Our legislation deals realistically with section 745 and the changes that are required. We acknowledge that even a repeal would not change the system. The changes we are proposing, while one of the changes cannot be implemented after the fact because it is a substantive change, the other changes to the act are procedural and thereby we can make them.
I will now go over the changes that have been brought in by this government. The three elements of the bill that are changing accomplish the goal of ensuring that only in appropriate cases will individuals have the benefit of success of this application.
The first change eliminates judicial review for all multiple murders committed in the future, whether or not the murders are committed at the same time. This would include serial murderers. The proposed amendment is consistent with a notion found in the Criminal Code that repetition of the offence should be treated more harshly by the law than a single offence. Therefore anybody who commits multiple murders will not be allowed the benefit of section 745.
The second proposed amendment is procedural in nature. It creates a screening mechanism whereby a judge of a superior court would conduct a paper review of the application to determine if there is a reasonable chance of success before the application is allowed to proceed to a full hearing. This would help to ensure that only deserving cases get before a section 745 jury, that only in appropriate cases would there be a full blown hearing. This would ensure for frivolous cases with no likelihood of success that the victims would not have to relive the horrors of the situation.

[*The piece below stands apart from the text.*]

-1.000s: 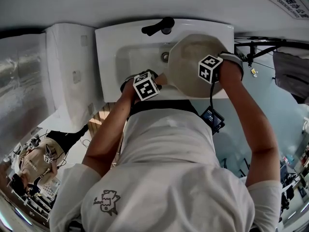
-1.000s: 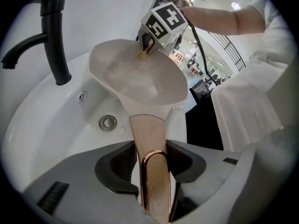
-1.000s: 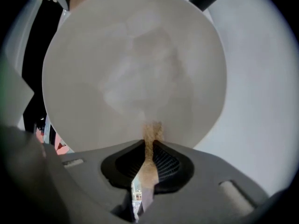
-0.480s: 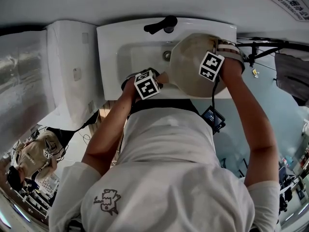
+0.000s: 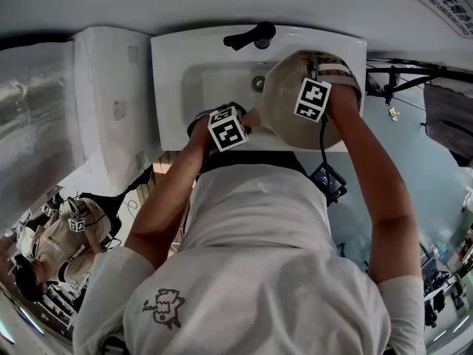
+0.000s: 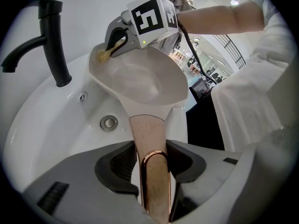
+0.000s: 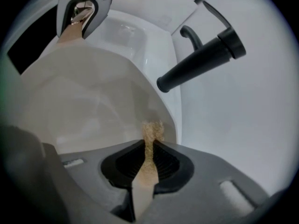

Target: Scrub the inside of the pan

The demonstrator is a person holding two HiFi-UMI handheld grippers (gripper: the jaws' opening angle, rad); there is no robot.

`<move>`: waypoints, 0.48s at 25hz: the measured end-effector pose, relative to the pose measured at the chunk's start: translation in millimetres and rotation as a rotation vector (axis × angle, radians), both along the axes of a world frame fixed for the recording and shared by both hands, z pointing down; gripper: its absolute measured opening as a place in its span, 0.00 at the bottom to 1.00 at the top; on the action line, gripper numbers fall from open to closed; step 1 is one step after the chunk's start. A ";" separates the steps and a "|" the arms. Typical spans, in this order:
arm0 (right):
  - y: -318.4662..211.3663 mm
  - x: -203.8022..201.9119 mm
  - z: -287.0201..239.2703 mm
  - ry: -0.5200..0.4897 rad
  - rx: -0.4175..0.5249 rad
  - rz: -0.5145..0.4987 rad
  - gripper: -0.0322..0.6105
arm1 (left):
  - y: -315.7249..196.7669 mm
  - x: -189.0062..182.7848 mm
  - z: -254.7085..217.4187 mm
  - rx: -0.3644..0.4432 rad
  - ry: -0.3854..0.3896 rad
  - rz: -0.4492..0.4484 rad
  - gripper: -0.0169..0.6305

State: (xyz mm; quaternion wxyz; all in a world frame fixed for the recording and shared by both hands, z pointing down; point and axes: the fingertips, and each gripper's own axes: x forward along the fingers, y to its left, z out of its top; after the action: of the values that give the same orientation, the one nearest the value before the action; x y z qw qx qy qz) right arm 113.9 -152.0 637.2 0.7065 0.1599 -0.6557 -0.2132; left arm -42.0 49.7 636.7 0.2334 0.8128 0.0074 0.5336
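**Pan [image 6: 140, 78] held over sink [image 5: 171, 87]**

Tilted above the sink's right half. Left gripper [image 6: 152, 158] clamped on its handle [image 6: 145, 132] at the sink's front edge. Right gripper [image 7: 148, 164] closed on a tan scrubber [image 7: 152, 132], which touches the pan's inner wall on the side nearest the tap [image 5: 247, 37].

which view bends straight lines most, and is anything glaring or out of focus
Head view: heavy fisheye, the rim of the sink bows. Left gripper view: black round vignette, a glint on the pan handle. Right gripper view: dark corners too, faucet sharp, the near scrub pad softer.
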 end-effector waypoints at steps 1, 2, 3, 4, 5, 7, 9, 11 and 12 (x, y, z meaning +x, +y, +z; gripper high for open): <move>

The third amendment would provide that a parole ineligibility period may only be reduced by a unanimous vote of the jury. As a result of this provision, an application for a reduction in a parole ineligibility period would be denied when a jury decides it should be denied or when a jury simply cannot reach a unanimous conclusion to reduce the period. Also in denying an application, a jury can decide if and when the offender may make another application, but in any event, not before two years.
In June, before the summer recess, the standing committee heard from a number of witnesses with strong views on section 745.6. Some of them asked for a complete repeal of the section. I cannot support this because I believe that doing away with section 745.6 is not good policy and not the right thing to do in addition to the other problems I have mentioned.
Other witnesses have argued forcefully for maintaining the section in its present form. In light of the committee hearings which accurately reflected the deep division in opinion evident during the consultations that preceded the introduction of this bill, I believe Bill C-45 strikes the right balance between those who want to maintain the section and those who want it repealed.
When the Minister of Justice introduced Bill C-45 on June 11, it was my hope this House would be able to move quickly to pass these amendments before the House rose for the summer. Regrettably this was not possible. I ask hon. members of this House to support the bill at this time and give it quick passage so we can bring these amendments into force as soon as possible.